**Requirement**: Your reply should repeat, exactly, the line containing "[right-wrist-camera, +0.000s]" and the rest of the material after it.
═══ Given records
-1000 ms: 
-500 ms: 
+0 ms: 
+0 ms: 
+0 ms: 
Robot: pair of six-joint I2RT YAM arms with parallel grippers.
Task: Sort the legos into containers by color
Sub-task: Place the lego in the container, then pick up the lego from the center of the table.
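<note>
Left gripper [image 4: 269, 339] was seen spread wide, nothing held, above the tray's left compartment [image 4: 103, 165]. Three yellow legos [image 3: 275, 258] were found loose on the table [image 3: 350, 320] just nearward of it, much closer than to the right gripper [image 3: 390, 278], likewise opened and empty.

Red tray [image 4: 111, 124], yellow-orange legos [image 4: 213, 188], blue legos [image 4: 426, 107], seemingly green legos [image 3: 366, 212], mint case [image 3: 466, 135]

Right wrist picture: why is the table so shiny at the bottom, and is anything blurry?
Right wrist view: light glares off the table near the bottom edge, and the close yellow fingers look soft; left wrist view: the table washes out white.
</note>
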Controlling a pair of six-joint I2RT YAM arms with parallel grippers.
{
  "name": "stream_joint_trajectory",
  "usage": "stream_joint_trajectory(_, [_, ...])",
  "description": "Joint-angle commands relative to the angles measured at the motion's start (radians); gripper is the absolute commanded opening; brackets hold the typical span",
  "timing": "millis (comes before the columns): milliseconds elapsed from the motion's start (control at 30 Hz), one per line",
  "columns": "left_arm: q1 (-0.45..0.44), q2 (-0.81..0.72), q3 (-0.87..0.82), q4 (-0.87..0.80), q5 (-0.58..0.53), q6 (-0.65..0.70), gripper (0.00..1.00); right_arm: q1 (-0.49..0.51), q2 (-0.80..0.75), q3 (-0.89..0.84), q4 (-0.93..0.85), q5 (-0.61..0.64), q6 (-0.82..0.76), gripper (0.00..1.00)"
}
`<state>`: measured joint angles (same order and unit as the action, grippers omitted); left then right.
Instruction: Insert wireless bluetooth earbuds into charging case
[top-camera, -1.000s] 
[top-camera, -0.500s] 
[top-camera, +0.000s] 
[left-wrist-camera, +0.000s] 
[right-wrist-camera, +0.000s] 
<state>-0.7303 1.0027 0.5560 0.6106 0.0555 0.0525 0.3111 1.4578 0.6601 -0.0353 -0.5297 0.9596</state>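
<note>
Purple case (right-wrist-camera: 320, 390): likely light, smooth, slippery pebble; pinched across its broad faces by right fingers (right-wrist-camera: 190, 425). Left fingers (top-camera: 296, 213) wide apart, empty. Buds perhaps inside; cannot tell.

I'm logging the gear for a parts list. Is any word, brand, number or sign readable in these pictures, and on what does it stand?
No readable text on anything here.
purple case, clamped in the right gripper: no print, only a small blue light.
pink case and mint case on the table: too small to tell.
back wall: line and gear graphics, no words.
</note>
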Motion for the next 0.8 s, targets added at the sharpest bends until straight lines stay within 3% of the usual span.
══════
**Finished task**:
[right-wrist-camera, +0.000s] 
<state>-0.7303 1.0027 0.5560 0.6106 0.0555 0.0525 0.3111 1.4578 0.6601 -0.0353 -0.5297 0.9596</state>
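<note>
Purple case (right-wrist-camera: 320, 390): likely light, smooth, slippery pebble; pinched across its broad faces by right fingers (right-wrist-camera: 190, 425). Left fingers (top-camera: 296, 213) wide apart, empty. Buds perhaps inside; cannot tell.

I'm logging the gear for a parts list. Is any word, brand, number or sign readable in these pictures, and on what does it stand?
No readable text on anything here.
purple case, clamped in the right gripper: no print, only a small blue light.
pink case and mint case on the table: too small to tell.
back wall: line and gear graphics, no words.
</note>
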Motion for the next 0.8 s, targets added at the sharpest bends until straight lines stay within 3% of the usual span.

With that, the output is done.